4.3 Mobius Transformations

Möbius (Linear Fractional) Transformations

A Möbius transformation is a rational function of the form:

S (z) = \frac{a z + b}{c z + d}, where a d - b c \neq 0

Its derivative:

S^{'} (z) = \frac{a d - b c}{(c z + d)^{2}}

Inverse Transformation

Solve for $z$ from $w = \frac{a z + b}{c z + d}$ :

Multiply both sides:

w (c z + d) = a z + b \Rightarrow w c z + w d = a z + b

Bring $z$ terms together:

w c z - a z = b - w d \Rightarrow z (w c - a) = b - w d

So the inverse is:

z = \frac{d w - b}{- c w + a} = S^{- 1} (w)

Special Cases

$z + a$ is a translation
$\frac{1}{z}$ is an inversion
$S (\infty) = \frac{a}{c}$
$S (- \frac{d}{c}) = \infty$

Notes

Möbius maps are conformal (angle-preserving) wherever defined.
They map circles and lines to circles and lines.

Möbius Decomposition

Let:

S (z) = \frac{a z + b}{c z + d}, a d - b c \neq 0

Case 1: $c = 0$

S (z) = \frac{a z + b}{d} = \frac{a}{d} z + \frac{b}{d}

→ translation + scaling

Case 2: $c \neq 0$

Rewrite:

\frac{a z + b}{c z + d} = \frac{a}{c} + \frac{b c - a d}{c^{2}} \cdot \frac{1}{z + \frac{d}{c}}

This is:

$z \mapsto z + \frac{d}{c}$ (translation)
$\mapsto \frac{1}{z + \frac{d}{c}}$ (inversion)
$\mapsto \frac{b c - a d}{c^{2}} \cdot \dots$ (dilation/rotation)
$\mapsto + \frac{a}{c}$ (translation)

Conclusion

Any Möbius map = composition of:

translation
inversion
dilation
rotation

Any Möbius transformation maps circles and lines to circles and lines.
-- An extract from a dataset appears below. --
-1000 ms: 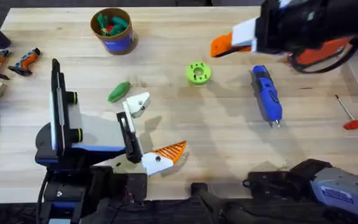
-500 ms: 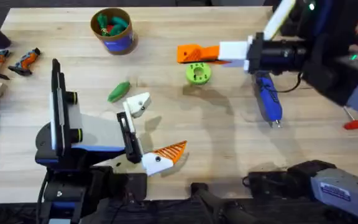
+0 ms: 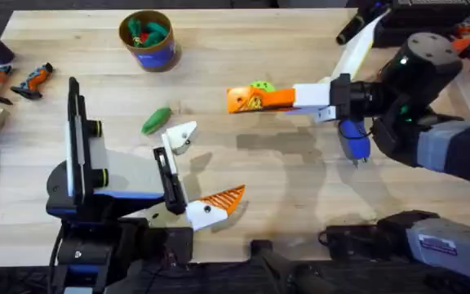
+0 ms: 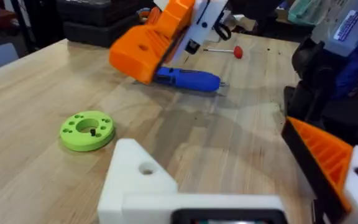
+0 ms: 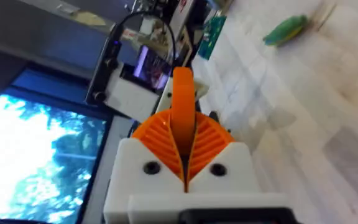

The inversion has a magic property: it maps the set of {lines and circles} to itself. Clearly translations, dilation and rotation already do this, but inversion ( $z \mapsto 1 / z$ ) does this:

A line through the origin maps to a line through the origin.
A line not through the origin maps to a circle through the origin.
A circle through the origin maps to a line not through the origin.
A circle not through the origin maps to a circle not through the origin.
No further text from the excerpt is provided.